Some 50% of the 2,080 Britons YouGov surveyed recently said that anti-Israel marches should have been banned on Armistice Day. (Thirty-four percent said the marches should go forward.)
Police asked organizers to cancel the protest but they refused, according to Wettone.
“Police were correct to say they had no legal powers to ban that march because they haven’t,” he said. “Even if it had met the requirements for a ban that wasn’t going to stop 200,000 people traveling to London on Armistice Day and just gathering wherever, because you can’t ban a gathering.”
Justice delayed
Wettone appeared frustrated with Braverman’s claims that police were not handling the situation fairly.

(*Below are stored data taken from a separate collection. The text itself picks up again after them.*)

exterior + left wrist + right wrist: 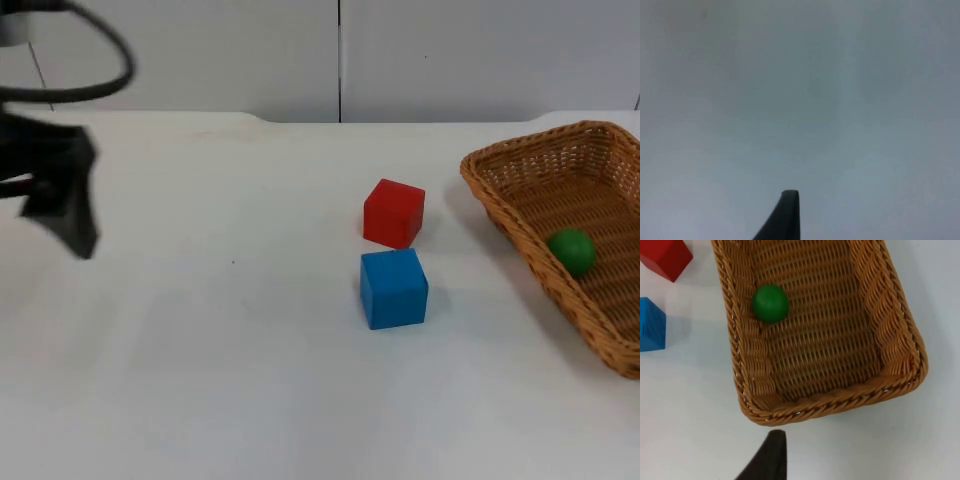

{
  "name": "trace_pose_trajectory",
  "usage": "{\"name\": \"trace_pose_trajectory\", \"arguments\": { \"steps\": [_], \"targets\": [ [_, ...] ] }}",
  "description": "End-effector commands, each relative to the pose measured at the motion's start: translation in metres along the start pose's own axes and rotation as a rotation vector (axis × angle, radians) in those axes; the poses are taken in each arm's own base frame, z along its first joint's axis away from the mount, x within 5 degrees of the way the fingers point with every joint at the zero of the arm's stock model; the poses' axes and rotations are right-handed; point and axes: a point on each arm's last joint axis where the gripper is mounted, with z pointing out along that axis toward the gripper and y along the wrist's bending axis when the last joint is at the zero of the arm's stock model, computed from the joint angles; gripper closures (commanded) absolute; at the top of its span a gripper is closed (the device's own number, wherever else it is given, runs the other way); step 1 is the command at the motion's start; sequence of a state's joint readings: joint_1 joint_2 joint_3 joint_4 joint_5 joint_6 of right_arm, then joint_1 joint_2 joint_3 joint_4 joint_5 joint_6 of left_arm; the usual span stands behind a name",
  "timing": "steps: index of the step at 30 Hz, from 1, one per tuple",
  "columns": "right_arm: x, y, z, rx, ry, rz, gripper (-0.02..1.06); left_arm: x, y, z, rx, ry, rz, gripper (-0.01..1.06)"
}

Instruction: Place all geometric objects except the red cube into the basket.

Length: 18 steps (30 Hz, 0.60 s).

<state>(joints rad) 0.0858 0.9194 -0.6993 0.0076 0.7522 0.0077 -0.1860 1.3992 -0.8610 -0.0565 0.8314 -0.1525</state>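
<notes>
A blue cube (pixel 393 288) sits on the white table with a red cube (pixel 393 212) just behind it, the two nearly touching. To their right stands a wicker basket (pixel 520 240) with a green ball (pixel 571 250) inside, near its left wall. In the right wrist view the green ball (pixel 770 303) lies in the basket (pixel 830 402), with the blue cube (pixel 650 325) and red cube (pixel 665 257) outside it. My right gripper (pixel 769 457) hovers over the table just outside the basket's short end. My left gripper (pixel 80 225) waits at the far left, well away from the cubes.
The grey partition wall (pixel 340 60) closes the table's far edge. The basket runs off the picture's right side. Bare white table (pixel 800 110) lies under the left gripper.
</notes>
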Motion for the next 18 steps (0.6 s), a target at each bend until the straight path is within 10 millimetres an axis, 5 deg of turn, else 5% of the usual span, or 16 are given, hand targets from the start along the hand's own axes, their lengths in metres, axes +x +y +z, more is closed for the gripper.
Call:
{"name": "trace_pose_trajectory", "arguments": {
  "steps": [1, 7, 18],
  "targets": [
    [-0.002, -0.001, -0.002, 0.000, -0.020, 0.007, -0.01, 0.014, 0.015, -0.005, -0.014, -0.024, -0.058, 0.10],
    [-0.002, 0.000, -0.002, -0.006, -0.020, 0.014, -0.01, 0.049, 0.031, -0.014, -0.056, -0.055, -0.068, 0.10],
    [-0.002, 0.001, -0.002, -0.013, -0.015, 0.014, -0.01, 0.083, 0.025, -0.029, 0.037, -0.114, 0.006, 0.10]
  ]
}}
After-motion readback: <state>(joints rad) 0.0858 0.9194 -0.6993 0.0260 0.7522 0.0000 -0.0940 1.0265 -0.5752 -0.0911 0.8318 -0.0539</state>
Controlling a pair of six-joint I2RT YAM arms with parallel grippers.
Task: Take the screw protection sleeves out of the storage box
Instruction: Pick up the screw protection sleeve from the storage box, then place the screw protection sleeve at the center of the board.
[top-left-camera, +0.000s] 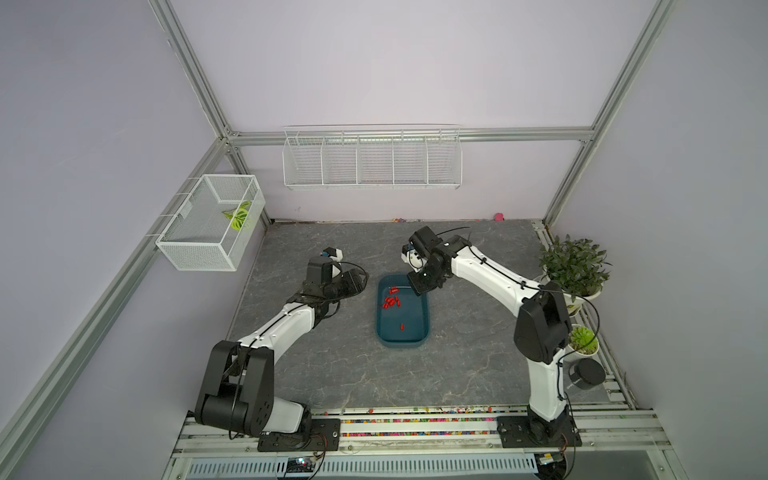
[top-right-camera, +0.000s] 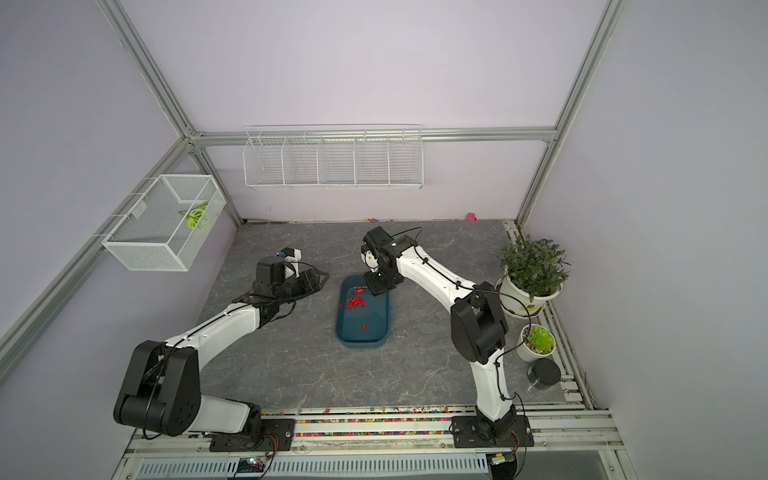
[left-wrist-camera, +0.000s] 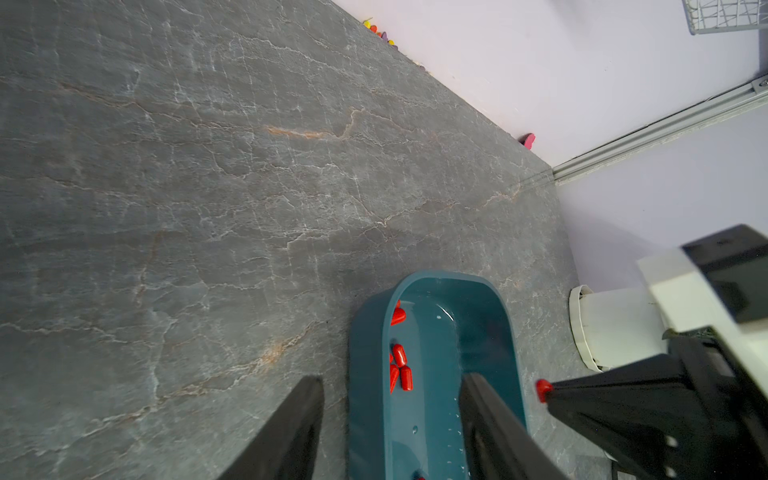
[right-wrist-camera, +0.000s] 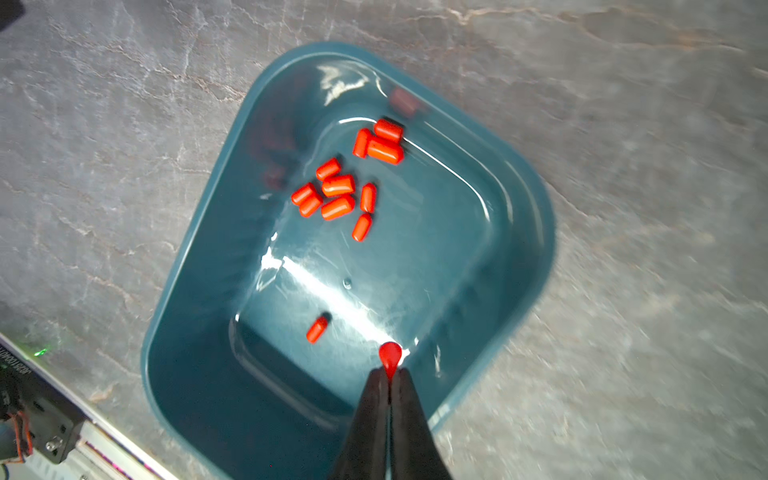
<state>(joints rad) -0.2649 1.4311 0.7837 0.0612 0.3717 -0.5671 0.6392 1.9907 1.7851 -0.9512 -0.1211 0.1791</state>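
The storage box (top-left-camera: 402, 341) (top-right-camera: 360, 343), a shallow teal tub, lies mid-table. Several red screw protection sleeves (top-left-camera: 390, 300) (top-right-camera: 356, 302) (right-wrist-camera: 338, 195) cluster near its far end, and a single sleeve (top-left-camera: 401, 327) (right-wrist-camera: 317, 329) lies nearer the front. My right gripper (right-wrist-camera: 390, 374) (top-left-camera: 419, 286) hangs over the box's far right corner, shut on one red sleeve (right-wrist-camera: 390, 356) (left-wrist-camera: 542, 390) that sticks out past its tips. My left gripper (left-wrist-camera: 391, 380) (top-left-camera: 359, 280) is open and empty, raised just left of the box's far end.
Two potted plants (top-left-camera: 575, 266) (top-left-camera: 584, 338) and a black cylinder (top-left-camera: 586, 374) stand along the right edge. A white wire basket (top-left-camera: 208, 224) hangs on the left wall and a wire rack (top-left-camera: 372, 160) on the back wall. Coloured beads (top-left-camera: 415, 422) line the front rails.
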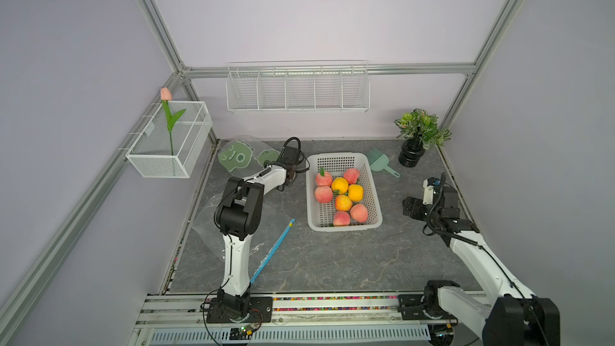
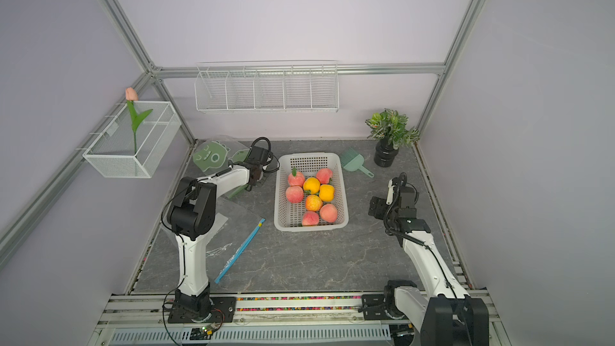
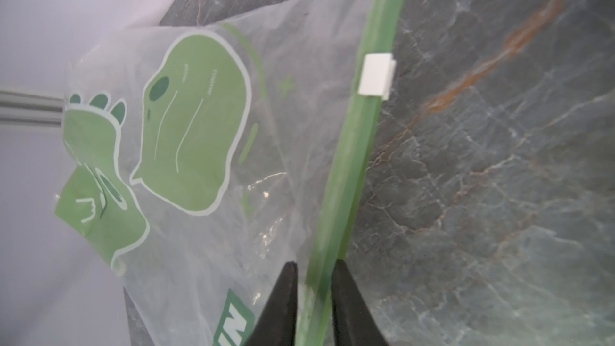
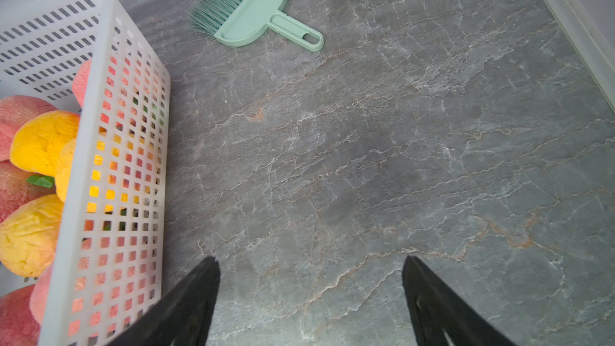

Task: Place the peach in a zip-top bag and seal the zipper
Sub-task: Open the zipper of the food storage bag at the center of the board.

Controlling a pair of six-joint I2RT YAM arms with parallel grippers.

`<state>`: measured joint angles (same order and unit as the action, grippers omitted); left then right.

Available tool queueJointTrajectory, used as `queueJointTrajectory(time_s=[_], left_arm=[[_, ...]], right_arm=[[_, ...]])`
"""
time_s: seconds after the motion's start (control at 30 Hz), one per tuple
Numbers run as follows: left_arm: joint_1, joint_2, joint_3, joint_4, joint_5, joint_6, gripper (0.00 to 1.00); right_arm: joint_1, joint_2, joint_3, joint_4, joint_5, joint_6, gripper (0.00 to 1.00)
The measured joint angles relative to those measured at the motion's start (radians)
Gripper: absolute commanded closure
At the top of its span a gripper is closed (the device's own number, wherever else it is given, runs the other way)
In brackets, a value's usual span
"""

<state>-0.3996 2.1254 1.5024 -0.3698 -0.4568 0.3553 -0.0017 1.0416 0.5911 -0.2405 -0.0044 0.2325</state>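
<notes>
From my desk: peaches (image 1: 323, 194) all sit in the white basket (image 1: 336, 155), pink ones mixed w/ yellow-orange fruit (image 1: 339, 185). None is in a bag.

L gripper (image 3: 314, 262) is just off the basket's left side, toward its far corner. In the left wrist view its two black fingers (image 3: 286, 294) stand narrow, one on each side of the green zipper strip (image 3: 359, 134) of the green-print bag (image 3: 199, 128). One finger looks to touch the strip, the other shows a sliver of clear film beside it. Can't tell if it's a firm pinch. White slider (image 3: 377, 76) sits further along the strip, apart from the fingers. The bag spreads left of the basket's far end, in both top views.

Second bag, clear w/ blue zipper (image 1: 273, 249), lies flat left of the basket's near end, partly under the L arm.

R gripper (image 4: 311, 261) hangs over bare tabletop (image 4: 366, 161) right of the basket, fingers spread wide, nothing btw them.

Green brush (image 4: 259, 14) lies by the basket's far right corner. Potted plant (image 1: 412, 154) stands right of that.
</notes>
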Motion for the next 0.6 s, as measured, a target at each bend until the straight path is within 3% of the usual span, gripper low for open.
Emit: queueJointTrajectory(time_s=[0.1, 0.43, 0.6], left_arm=[[0.000, 0.018, 0.014, 0.005, -0.013, 0.011, 0.99], [0.000, 0.034, 0.040, 0.024, -0.044, 0.014, 1.00], [0.000, -0.050, -0.001, 0.010, -0.033, -0.041, 1.00]], right_arm=[[0.002, 0.000, 0.000, -0.005, 0.000, 0.000, 0.11], [0.004, -0.021, 0.000, -0.020, 0.001, 0.000, 0.11], [0.006, -0.033, 0.002, -0.027, -0.007, 0.000, 0.11]])
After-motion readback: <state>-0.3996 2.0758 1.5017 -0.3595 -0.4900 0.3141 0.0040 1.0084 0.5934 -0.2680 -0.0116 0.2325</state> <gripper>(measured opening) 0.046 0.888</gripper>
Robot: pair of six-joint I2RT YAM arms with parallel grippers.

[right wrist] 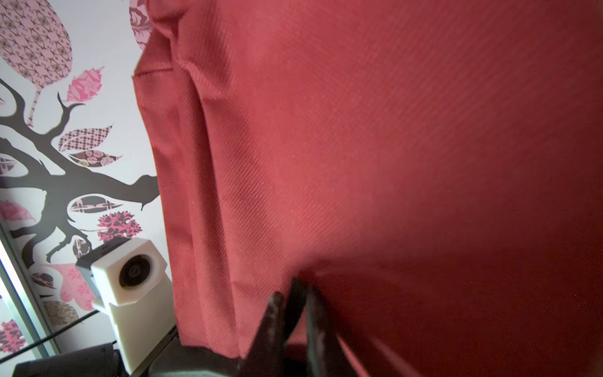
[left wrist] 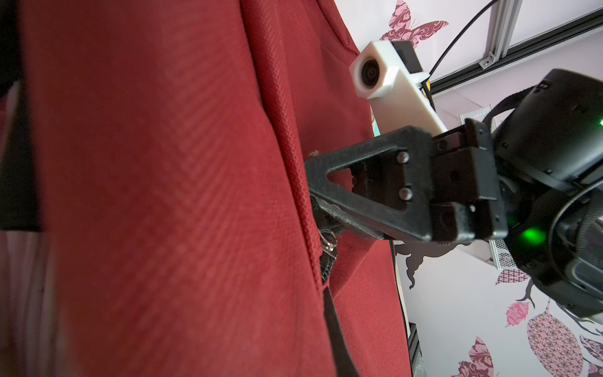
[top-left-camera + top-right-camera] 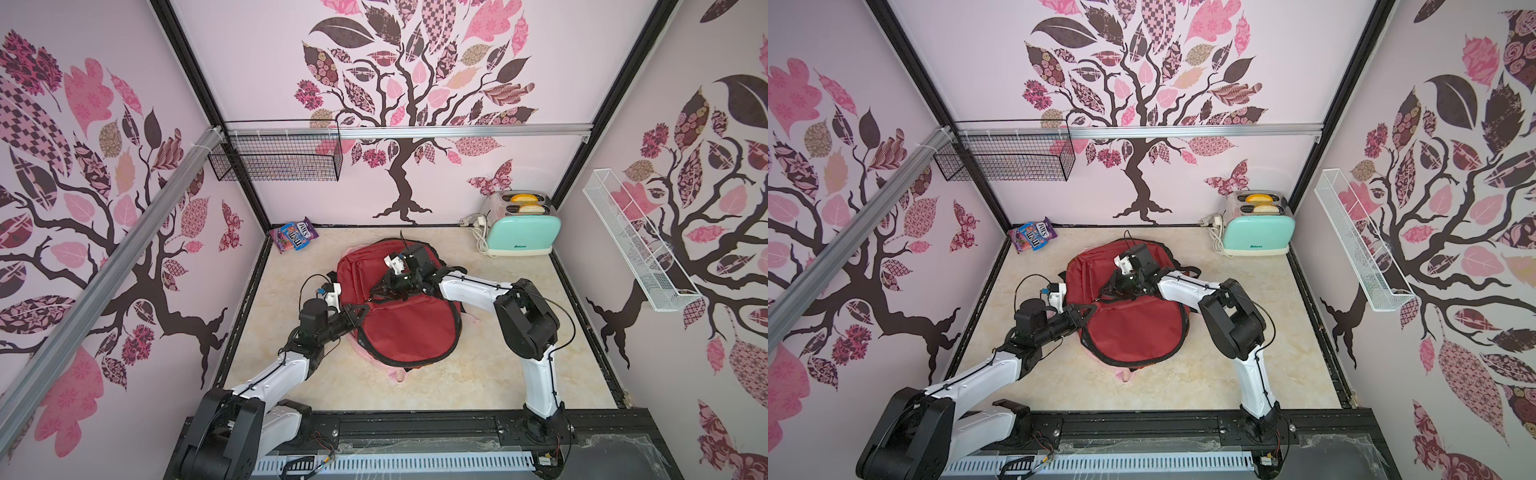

“It is exceptionally difficult policing events with big crowds. Just like at football matches or carnivals, in many cases police cannot physically get into a crowd of people to arrest somebody and get themselves and their colleagues out again, safely, without anybody else being injured,” he said.
It’s more prudent for police officers to gather evidence and arrest people later on, often having solicited help from the public, he added.
“Justice delayed isn’t justice denied,” Wettone said. “It’s a very fine balancing act, but it does not make sense for politicians to talk about two-tier policing. Any tiers are unrelated to favoring certain political causes but about tactically what you police do.”
Wettone, who authored the 2017 book How to Be a Police Officer, told JNS that the Metropolitan Police is “doing as much as they can to make people feel protected, especially in areas with large Jewish communities.”
There were similar issues in 2009, during the IDF’s “Operation Cast Lead” against Hamas in Gaza, and laws haven’t been tailored since then to address extremist gatherings and violence, he said.
“This isn’t anything new,” Wettone said. “We’ve been down this road before, and it seems that the politicians didn’t learn anything else from it.”
“You have presences such as the Islamist fundamentalist group Hizb ut-Tahrir, which are banned by many governments, including in most Arab-majority countries, but which are able to operate on the streets of London,” he said.